START DATASET EXCERPTS
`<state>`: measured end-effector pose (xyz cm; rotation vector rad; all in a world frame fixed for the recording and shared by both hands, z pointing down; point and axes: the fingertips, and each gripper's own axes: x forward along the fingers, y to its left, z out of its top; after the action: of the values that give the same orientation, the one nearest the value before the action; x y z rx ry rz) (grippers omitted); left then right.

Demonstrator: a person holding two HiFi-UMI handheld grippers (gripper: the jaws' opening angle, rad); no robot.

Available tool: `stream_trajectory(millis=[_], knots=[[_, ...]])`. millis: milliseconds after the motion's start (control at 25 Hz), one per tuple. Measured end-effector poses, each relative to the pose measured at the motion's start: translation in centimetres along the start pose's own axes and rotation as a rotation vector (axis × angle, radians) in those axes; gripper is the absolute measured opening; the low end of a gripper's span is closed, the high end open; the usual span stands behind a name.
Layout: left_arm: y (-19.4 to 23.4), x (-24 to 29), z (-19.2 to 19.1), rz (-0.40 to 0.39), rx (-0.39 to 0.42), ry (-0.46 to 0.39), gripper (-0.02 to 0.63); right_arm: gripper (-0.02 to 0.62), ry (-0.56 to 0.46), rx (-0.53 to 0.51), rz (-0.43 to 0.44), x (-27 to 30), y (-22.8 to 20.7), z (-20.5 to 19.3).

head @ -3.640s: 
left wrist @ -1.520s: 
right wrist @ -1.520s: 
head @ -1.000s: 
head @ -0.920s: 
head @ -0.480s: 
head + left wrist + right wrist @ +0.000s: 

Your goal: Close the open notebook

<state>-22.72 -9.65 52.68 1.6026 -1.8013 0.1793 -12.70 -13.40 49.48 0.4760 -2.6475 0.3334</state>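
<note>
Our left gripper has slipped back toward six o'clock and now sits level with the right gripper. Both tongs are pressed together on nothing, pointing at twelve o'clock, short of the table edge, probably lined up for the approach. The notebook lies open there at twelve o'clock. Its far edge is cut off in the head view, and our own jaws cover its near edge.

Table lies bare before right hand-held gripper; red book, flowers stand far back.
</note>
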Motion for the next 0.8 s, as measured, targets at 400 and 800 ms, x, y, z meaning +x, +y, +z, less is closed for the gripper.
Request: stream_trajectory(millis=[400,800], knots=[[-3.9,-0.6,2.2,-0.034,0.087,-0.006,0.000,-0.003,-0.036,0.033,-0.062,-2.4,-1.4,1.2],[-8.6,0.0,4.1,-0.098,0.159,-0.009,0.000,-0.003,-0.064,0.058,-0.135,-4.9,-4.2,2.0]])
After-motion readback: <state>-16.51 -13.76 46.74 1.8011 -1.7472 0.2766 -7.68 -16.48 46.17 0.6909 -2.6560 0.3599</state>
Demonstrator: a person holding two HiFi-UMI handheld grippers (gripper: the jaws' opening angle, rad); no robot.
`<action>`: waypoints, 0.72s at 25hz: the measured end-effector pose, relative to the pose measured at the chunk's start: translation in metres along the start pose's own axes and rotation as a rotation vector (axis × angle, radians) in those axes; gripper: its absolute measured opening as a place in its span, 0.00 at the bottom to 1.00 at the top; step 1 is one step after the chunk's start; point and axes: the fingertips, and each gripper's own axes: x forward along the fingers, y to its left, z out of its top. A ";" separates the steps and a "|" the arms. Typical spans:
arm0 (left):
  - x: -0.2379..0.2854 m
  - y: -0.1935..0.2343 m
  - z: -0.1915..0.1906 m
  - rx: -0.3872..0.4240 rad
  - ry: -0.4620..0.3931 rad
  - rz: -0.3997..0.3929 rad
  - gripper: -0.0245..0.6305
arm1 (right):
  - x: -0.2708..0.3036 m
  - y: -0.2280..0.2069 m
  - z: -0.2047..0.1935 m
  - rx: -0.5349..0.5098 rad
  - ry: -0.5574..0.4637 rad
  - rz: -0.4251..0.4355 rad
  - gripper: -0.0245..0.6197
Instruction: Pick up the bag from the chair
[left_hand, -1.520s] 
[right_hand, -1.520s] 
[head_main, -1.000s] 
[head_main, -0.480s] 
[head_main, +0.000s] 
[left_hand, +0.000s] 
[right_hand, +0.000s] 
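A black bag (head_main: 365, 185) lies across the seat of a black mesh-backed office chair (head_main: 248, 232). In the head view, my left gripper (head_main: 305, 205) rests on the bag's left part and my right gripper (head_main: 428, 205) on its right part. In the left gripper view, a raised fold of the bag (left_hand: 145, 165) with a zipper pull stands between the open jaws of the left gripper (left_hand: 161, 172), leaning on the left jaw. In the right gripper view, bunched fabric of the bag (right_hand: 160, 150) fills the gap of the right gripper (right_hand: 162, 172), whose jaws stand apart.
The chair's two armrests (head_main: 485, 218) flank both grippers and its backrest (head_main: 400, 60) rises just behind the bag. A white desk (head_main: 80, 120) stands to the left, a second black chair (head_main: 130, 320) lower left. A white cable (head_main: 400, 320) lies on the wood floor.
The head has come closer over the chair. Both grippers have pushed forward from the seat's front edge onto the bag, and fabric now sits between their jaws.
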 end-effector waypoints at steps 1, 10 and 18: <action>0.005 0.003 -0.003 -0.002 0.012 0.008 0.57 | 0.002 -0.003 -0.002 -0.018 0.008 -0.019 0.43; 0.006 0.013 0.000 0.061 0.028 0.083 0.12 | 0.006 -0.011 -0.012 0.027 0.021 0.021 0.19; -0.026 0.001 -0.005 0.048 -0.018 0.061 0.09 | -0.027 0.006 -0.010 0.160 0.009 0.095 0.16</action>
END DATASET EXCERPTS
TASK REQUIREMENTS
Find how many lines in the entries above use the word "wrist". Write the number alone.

REPLY TO THE EXERCISE
3